What this task involves
Whenever a line in this data holds the word "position", report that line in full.

Data segment
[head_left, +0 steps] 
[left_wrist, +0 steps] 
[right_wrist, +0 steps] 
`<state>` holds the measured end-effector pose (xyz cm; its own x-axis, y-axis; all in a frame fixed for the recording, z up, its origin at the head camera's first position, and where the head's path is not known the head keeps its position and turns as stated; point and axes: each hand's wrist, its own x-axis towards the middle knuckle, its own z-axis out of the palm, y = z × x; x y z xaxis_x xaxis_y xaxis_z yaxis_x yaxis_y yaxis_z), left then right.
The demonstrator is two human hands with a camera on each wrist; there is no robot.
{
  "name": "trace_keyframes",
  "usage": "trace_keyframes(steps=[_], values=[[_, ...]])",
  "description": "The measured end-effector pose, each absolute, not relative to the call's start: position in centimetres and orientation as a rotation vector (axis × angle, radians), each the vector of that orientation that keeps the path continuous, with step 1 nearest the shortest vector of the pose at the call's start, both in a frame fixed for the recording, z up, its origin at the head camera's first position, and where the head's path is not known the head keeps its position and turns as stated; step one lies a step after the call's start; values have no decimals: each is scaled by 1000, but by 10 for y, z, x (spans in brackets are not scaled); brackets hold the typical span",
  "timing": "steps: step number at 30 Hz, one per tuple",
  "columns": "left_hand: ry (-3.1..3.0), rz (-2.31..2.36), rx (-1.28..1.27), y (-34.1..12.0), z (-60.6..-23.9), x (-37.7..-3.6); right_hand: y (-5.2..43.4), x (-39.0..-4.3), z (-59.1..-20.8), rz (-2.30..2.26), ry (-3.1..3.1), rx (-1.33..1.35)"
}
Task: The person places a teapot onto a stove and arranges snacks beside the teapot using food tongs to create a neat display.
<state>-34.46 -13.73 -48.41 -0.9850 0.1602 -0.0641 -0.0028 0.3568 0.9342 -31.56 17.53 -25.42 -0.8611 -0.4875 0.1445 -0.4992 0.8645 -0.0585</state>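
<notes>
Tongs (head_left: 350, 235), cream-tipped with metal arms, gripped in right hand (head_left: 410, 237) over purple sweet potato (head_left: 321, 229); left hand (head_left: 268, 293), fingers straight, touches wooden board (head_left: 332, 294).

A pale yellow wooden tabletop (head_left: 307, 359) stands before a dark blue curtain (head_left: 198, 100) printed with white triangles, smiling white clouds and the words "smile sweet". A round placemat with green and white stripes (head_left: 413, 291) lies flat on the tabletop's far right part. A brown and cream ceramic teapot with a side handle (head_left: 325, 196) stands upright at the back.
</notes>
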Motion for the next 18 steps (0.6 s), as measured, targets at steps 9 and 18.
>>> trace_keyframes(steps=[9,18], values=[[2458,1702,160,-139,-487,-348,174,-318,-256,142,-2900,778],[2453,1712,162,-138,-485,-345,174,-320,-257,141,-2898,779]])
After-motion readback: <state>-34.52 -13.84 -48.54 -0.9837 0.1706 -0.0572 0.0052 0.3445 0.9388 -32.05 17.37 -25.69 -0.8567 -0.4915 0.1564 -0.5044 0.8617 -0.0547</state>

Answer section
`<state>` holds the measured end-effector pose (xyz cm; its own x-axis, y-axis; all in a frame fixed for the recording, z up, its origin at the head camera's first position, and where the head's path is not known the head keeps its position and turns as stated; point and axes: each hand's wrist, its own x-axis towards the middle knuckle, its own z-axis out of the palm, y = z × x; x y z xaxis_x xaxis_y xaxis_z yaxis_x yaxis_y yaxis_z), left then right.
  "description": "The measured end-effector pose, each absolute, not relative to the call's start: position in centimetres and orientation as a rotation vector (axis × angle, radians), each the vector of that orientation that keeps the path continuous, with step 1 nearest the shortest vector of the pose at the call's start, both in a frame fixed for the recording, z up, its origin at the head camera's first position, and where the head's path is not known the head keeps its position and turns as stated; step one lies a step after the call's start; values have no decimals: each is scaled by 1000, but by 10 for y, z, x (spans in brackets are not scaled); brackets hold the typical span",

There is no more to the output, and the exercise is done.